It is PaddlePaddle official pretrained model. They didn't tell how they saved it.
Please use load_parameters. For example:
I have iteration=0
:
config =
{'batch_size': 8,
'fft_size': 1024,
'fft_window_shift': 256,
'fft_window_size': 1024,
'kernel_h': 3,
'kernel_w': 3,
'learning_rate': 0.0002,
'max_iterations': 3000000,
'mel_bands': 80,
'mel_fmax': 8000.0,
'mel_fmin': 0.0,
'n_channels': 64,
'n_flows': 8,
'n_group': 16,
'n_layers': 8,
'root': './data/LJSpeech-1.1',
'sample_rate': 22050,
'save_every': 10000,
'seed': 1234,
'segment_length': 16000,
'sigma': 1.0,
'test_every': 2000,
'use_fp16': False,
'use_gpu': True,
'valid_size': 16}
class Config():
def __init__(self, **entries):
self.__dict__.update(entries)
config = Config(**config)
from parakeet.models.waveflow import WaveFlowModule
from parakeet.utils import io
model = WaveFlowModule(config)
iteration = io.load_parameters(model, checkpoint_dir="/downloads/waveflow_res128_ljspeech_ckpt_1.0")
iteration
0
If I try checkpoint_path
I have an error:
iteration = io.load_parameters(model, checkpoint_path="/downloads/waveflow_res128_ljspeech_ckpt_1.0/step-2000000.pdparams")
ValueError: invalid literal for int() with base 10: '2000000.pdparams'
You only need to provide the base name of the parameter file, which is step-2000000, no extension name .pdparams or .pdopt is needed.
Closing this issue. If you have any further question, please reopen it.
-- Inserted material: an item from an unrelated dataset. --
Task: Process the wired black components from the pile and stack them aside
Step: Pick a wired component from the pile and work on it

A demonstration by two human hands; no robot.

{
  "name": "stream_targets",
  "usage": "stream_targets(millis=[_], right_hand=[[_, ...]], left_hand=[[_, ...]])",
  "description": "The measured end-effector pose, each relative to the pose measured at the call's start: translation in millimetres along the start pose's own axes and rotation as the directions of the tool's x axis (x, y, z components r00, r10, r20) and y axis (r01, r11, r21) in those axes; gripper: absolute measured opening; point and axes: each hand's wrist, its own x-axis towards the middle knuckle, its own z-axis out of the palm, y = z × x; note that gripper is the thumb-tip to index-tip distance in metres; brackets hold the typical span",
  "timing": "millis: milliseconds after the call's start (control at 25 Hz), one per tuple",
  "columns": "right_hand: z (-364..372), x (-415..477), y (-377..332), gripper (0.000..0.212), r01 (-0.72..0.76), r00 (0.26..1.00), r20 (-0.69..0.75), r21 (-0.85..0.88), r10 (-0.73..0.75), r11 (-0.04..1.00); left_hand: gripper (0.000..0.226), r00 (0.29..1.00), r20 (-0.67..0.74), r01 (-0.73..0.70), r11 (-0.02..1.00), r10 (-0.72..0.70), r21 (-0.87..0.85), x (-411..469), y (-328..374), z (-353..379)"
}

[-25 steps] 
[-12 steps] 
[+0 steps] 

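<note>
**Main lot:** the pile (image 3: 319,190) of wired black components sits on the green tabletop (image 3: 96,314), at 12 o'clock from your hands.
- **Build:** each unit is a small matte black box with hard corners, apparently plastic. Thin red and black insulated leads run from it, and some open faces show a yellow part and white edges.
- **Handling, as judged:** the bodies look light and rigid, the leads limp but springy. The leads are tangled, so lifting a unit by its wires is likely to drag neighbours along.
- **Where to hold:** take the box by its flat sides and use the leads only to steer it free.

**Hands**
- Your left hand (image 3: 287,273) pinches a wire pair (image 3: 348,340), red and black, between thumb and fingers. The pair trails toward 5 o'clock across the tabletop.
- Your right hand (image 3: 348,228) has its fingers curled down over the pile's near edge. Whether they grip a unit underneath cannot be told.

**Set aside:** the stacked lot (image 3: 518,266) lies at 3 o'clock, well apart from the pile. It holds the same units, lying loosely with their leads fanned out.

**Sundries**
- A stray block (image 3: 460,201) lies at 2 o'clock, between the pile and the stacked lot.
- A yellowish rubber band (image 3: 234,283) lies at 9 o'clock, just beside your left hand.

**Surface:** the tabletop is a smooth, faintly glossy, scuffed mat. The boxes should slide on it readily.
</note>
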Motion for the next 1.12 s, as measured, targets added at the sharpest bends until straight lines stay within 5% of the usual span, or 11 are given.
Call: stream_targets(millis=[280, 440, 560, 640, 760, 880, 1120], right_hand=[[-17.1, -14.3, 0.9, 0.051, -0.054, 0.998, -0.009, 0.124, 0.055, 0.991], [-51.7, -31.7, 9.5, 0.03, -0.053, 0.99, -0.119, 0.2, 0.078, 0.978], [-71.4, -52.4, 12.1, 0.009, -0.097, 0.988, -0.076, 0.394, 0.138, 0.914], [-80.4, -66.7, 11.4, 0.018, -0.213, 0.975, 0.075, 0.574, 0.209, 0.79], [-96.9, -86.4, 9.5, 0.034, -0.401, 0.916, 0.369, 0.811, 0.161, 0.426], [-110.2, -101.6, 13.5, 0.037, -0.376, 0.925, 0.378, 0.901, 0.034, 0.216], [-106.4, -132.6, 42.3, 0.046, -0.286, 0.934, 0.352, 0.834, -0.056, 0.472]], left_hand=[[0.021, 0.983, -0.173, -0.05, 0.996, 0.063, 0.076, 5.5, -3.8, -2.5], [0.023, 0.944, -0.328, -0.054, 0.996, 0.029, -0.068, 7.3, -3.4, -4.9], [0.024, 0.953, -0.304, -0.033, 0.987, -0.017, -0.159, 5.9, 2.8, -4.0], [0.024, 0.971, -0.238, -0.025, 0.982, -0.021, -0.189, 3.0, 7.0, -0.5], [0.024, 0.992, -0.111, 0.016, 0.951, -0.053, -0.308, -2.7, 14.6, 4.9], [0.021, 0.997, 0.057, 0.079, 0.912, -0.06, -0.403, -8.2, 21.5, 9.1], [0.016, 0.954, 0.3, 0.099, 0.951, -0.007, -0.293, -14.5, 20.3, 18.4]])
I still can't make it work. Suppose I have a mel spectrgram (can be copypasted to Colab):
!wget -qqq https://soundfrancisco.com/wp-content/uploads/2019/09/icarfactory.mp3 > /dev/null
audio_pth = "/content/icarfactory.mp3"
import IPython, librosa, librosa.display
y, sr = librosa.load(audio_pth)
# trim silent edges
audio, _ = librosa.effects.trim(y)
librosa.display.waveplot(audio, sr=sr)
IPython.display.Audio(audio_pth)
n_mels = 80
n_fft = 1024
hop_length = 256
S = librosa.feature.melspectrogram(audio, sr=sr, n_fft=n_fft,
hop_length=hop_length,
n_mels=n_mels)
S_DB = librosa.power_to_db(S, ref=np.max)
librosa.display.specshow(S_DB, sr=sr, hop_length=hop_length,
x_axis='time', y_axis='mel');
plt.colorbar(format='%+2.0f dB');
S.shape
(80, 679)
Then I load the model:
config =
{'batch_size': 8,
'checkpoint': None,
'checkpoint_dir': '/content/downloads/waveflow_res128_ljspeech_ckpt_1.0',
'fft_size': 1024,
'fft_window_shift': 256,
'fft_window_size': 1024,
'iteration': None,
'kernel_h': 3,
'kernel_w': 3,
'learning_rate': 0.0002,
'max_iterations': 3000000,
'mel_bands': 80,
'mel_fmax': 8000.0,
'mel_fmin': 0.0,
'n_channels': 64,
'n_flows': 8,
'n_group': 16,
'n_layers': 8,
'name': '',
'output': './syn_audios',
'sample': 0,
'sample_rate': 22050,
'save_every': 10000,
'seed': 1234,
'segment_length': 16000,
'sigma': 1.0,
'test_every': 2000,
'use_fp16': True,
'use_gpu': True,
'valid_size': 16}
class Config():
def __init__(self, **entries):
self.__dict__.update(entries)
config = Config(**config)
from parakeet.models.waveflow import WaveFlowModule
from parakeet.utils import io
model = WaveFlowModule(config)
iteration = io.load_parameters(model, checkpoint_dir="/downloads/waveflow_res128_ljspeech_ckpt_1.0")
iteration
/usr/local/lib/python3.6/dist-packages/paddle/fluid/data_feeder.py:93: UserWarning: The data type of 'input' in assign only support float16 in GPU now. (When the type of input in assign is Variable.)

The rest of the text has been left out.